Academics and researchers

I know what awkward teenage years are like

I care because, having been 6 feet tall since I was 12, I know what awkward teenage years are like. In my late teens my parents came under pressure from medical professionals, which they were ultimately able to resist, to allow my younger and taller sister to be prescribed carcinogenic drugs to stunt her growth and keep her within socially acceptable height limits for females. It was the participation of tall women in Olympic sports that changed that perception.

I care because from childhood onwards I was subjected to criticism and sanction for attempting to participate in society on equal terms with boys and men:

  • At the  university I attended female students (only admitted 3 years previously) were massively outnumbered, routinely harassed and the subject of derision about their intellectual abilities in the absence of any female faculty.
  • At Westminster, where I spent the next 20 years as a researcher.
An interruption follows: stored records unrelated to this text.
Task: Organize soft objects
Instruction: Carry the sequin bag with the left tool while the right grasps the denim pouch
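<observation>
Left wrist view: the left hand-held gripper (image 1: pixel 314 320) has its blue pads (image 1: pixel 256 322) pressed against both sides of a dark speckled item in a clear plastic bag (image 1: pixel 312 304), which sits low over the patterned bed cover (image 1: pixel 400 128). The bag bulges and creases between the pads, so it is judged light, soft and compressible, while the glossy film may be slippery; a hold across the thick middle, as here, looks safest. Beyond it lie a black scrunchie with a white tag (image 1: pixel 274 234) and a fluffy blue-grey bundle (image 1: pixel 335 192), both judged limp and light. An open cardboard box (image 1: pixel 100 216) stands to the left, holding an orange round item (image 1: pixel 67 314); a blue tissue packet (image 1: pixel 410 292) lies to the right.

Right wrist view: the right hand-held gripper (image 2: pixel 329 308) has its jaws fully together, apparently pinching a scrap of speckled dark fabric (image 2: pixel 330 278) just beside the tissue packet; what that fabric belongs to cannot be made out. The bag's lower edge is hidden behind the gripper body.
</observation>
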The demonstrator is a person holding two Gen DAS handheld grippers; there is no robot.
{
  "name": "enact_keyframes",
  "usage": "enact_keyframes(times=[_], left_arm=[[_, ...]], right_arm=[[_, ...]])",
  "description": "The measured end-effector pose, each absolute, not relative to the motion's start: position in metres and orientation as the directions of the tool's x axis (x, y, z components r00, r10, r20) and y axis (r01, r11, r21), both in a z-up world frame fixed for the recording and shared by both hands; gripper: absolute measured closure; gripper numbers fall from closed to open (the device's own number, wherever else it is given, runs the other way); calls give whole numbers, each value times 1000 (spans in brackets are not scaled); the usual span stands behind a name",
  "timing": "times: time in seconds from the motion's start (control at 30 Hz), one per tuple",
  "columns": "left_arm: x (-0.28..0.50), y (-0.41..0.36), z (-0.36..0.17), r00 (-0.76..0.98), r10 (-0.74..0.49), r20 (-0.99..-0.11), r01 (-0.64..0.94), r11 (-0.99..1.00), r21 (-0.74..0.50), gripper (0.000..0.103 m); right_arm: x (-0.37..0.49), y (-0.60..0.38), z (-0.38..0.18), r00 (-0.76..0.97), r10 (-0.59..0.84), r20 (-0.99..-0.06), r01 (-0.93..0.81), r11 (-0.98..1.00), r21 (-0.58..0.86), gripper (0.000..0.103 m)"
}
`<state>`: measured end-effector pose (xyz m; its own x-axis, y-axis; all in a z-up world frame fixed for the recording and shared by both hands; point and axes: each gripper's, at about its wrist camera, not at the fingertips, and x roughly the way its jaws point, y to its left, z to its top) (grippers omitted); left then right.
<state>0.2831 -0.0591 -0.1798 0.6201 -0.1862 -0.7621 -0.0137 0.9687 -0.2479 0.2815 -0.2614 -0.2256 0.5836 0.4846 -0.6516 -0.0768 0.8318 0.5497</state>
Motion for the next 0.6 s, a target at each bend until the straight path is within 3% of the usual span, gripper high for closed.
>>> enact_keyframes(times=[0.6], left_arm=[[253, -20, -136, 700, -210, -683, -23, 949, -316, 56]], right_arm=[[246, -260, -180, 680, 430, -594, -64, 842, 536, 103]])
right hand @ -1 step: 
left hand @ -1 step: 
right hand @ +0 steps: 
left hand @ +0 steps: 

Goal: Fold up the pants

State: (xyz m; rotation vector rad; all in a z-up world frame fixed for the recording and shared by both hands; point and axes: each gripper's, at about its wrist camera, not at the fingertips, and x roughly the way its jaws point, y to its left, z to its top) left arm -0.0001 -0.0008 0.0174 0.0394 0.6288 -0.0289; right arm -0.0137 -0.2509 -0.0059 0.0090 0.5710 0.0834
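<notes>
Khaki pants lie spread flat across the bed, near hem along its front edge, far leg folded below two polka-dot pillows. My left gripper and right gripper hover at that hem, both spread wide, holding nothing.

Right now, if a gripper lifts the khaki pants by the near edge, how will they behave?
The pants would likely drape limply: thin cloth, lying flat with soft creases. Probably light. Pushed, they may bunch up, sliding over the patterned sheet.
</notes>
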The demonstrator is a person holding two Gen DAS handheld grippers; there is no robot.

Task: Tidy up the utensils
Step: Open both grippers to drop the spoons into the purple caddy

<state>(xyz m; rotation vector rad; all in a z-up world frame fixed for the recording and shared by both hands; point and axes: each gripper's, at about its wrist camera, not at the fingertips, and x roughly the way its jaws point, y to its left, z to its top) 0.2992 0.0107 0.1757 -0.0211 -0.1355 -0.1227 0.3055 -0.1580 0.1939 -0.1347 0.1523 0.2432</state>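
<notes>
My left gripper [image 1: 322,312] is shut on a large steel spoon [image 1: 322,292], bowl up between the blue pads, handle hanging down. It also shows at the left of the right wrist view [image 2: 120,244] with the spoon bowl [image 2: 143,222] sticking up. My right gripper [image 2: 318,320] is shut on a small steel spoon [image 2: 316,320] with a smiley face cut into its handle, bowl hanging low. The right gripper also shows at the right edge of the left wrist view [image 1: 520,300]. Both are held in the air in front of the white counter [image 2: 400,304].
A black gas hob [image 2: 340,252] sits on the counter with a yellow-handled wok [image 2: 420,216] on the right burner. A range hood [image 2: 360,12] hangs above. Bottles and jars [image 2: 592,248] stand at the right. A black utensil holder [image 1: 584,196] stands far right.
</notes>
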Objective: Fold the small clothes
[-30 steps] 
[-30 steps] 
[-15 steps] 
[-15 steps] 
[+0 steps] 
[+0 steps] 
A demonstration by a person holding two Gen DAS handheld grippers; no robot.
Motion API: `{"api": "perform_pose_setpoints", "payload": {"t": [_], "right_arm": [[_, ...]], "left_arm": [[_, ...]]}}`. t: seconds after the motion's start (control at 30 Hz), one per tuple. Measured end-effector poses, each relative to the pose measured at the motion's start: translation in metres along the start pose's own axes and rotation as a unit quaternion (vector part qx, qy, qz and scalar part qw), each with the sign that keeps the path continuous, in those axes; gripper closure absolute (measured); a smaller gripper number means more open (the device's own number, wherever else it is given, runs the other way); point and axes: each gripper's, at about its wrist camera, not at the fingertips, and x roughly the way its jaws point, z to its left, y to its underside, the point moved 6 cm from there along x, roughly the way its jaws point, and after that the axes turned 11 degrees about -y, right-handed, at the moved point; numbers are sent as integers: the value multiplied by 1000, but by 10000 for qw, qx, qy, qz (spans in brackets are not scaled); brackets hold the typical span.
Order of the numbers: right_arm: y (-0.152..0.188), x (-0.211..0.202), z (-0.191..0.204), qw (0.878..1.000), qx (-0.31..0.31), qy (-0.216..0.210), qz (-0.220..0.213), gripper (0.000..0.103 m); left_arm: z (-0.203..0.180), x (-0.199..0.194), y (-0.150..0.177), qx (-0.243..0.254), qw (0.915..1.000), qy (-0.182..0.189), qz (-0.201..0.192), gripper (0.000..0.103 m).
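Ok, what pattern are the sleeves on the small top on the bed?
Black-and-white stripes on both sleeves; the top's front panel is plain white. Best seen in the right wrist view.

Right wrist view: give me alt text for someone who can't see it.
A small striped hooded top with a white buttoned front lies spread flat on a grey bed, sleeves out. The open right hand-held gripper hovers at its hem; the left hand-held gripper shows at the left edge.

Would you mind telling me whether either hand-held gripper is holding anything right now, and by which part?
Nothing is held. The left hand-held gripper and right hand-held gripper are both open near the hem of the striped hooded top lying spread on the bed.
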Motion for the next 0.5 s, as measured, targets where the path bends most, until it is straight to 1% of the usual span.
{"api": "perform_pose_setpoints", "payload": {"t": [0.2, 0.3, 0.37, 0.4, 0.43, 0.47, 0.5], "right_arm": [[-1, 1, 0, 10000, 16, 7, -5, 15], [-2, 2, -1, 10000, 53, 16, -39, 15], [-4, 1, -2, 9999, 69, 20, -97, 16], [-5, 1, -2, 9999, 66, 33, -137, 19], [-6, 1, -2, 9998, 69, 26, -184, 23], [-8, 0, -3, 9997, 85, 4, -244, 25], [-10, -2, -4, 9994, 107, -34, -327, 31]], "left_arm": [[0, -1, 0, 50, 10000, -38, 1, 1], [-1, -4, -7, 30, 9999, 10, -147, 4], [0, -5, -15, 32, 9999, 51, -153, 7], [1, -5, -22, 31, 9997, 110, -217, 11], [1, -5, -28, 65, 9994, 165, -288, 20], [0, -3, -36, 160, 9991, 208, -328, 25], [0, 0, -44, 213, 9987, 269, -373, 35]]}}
I care because my daughter fitted the model of awkward, bullied, girl with ASD, unsure about her sexuality and  susceptible to the argument that she was “born in the wrong body”. Referrals to groups where she never met another girl with her diagnosis until she was 13 did not help her feel more comfortable, however well-meaning they were. Lesbian role models in her family and social network did. Representation matters.

I have contributed to discussions on social media, attended meetings and events and discussed these issues with friends.

I have lost some friends, although not close ones.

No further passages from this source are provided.